As discussed in Related Work, emotion features have already been used in several NLP tasks (e.g., sentiment analysis [95] and figurative language detection [35, 120]). However, to the best of our knowledge, no one has investigated the impact of emotion features on HS detection. In particular, we make use of several affective resources (HurtLex and, for the first time, Sentic resources) and identify the emotion categories that are the most productive in detecting HS towards a given topic/target. To this end, we designed the following two experiments (we recall that T refers either to a topic (Top) or a target (Tag)):

  • (\(T^S \longrightarrow T_{seen}^S )^{Hurt}\) and (\(T^S \longrightarrow T_{seen}^S )^{Sentic}\) where we, respectively, add features extracted from HurtLex and SenticNet (both from SenticNet and EmoSenticNet) on top of the models presented in Methodology and Methodology.

  • (\(Top^S \longrightarrow Top_{unseen}^S )^{Sentic}\) where we explore the impact of general affect lexica on topically focused datasets.

The models developed for each experiment are detailed below.

Models

Sentic-based Models

SenticNet consists of a collection of commonly used concepts with polarity (i.e., commonsense concepts with relatively strong positive or negative polarity), where each concept is associated with emotion categorization values expressed in terms of the Hourglass of emotions model [16], which organizes and blends 24 emotional categories from Plutchik’s model into four affective dimensions (pleasantness, attention, sensitivity, and aptitude).
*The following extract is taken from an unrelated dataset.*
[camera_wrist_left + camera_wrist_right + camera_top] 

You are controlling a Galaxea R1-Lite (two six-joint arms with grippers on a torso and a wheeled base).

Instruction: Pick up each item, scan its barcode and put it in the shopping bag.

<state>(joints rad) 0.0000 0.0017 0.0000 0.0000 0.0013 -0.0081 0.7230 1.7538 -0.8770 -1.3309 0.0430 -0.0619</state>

Each of these four dimensions is characterized by six sentic levels that measure the strength of an emotion. In this paper, we use SenticNet 5 that includes over 100,000 natural language concepts.

EmoSenticNet is another concept-based lexical resource and was automatically built by merging WordNet-Affect [119] and SenticNet, with the main aim of having a complete resource containing not only quantitative polarity scores associated with each SenticNet concept but also qualitative affective labels  [106]. In particular, it assigns WordNet-Affect emotion labels related to Ekman’s six basic emotions (disgust, sadness, anger, joy, fear, and surprise) to SenticNet concepts. The whole list currently includes 13,189 annotated entries.

Several approaches for representing the affective information included in these two resources were tested by creating feature vectors composed of:

  • 24 basic emotions extracted from SenticNet (six basic emotions for each of the four dimensions);

  • 16 second level emotions extracted from SenticNet (these emotions are the result of combining the ‘sentic levels’ pairwise)

  • all the affective information extracted from SenticNet (i.e., basic emotions and second level emotions);

  • six emotions extracted from EmoSenticNet

  • emotions extracted from both SenticNet and EmoSenticNet;

  • 24 basic emotions extracted from SenticNet only for the concepts present in Hurtlex;

All these additional features are concatenated with the previously described systems (cf. Methodology and Methodology). The concatenation procedure depends on the architecture of the model, as follows:

  • For the LSTM-based and CNN models, we concatenate the feature representation on the dense layer after the LSTM/CNN network.

  • For the ELMo model, the feature representation is injected in the dense layer, after the ELMo embedding layer.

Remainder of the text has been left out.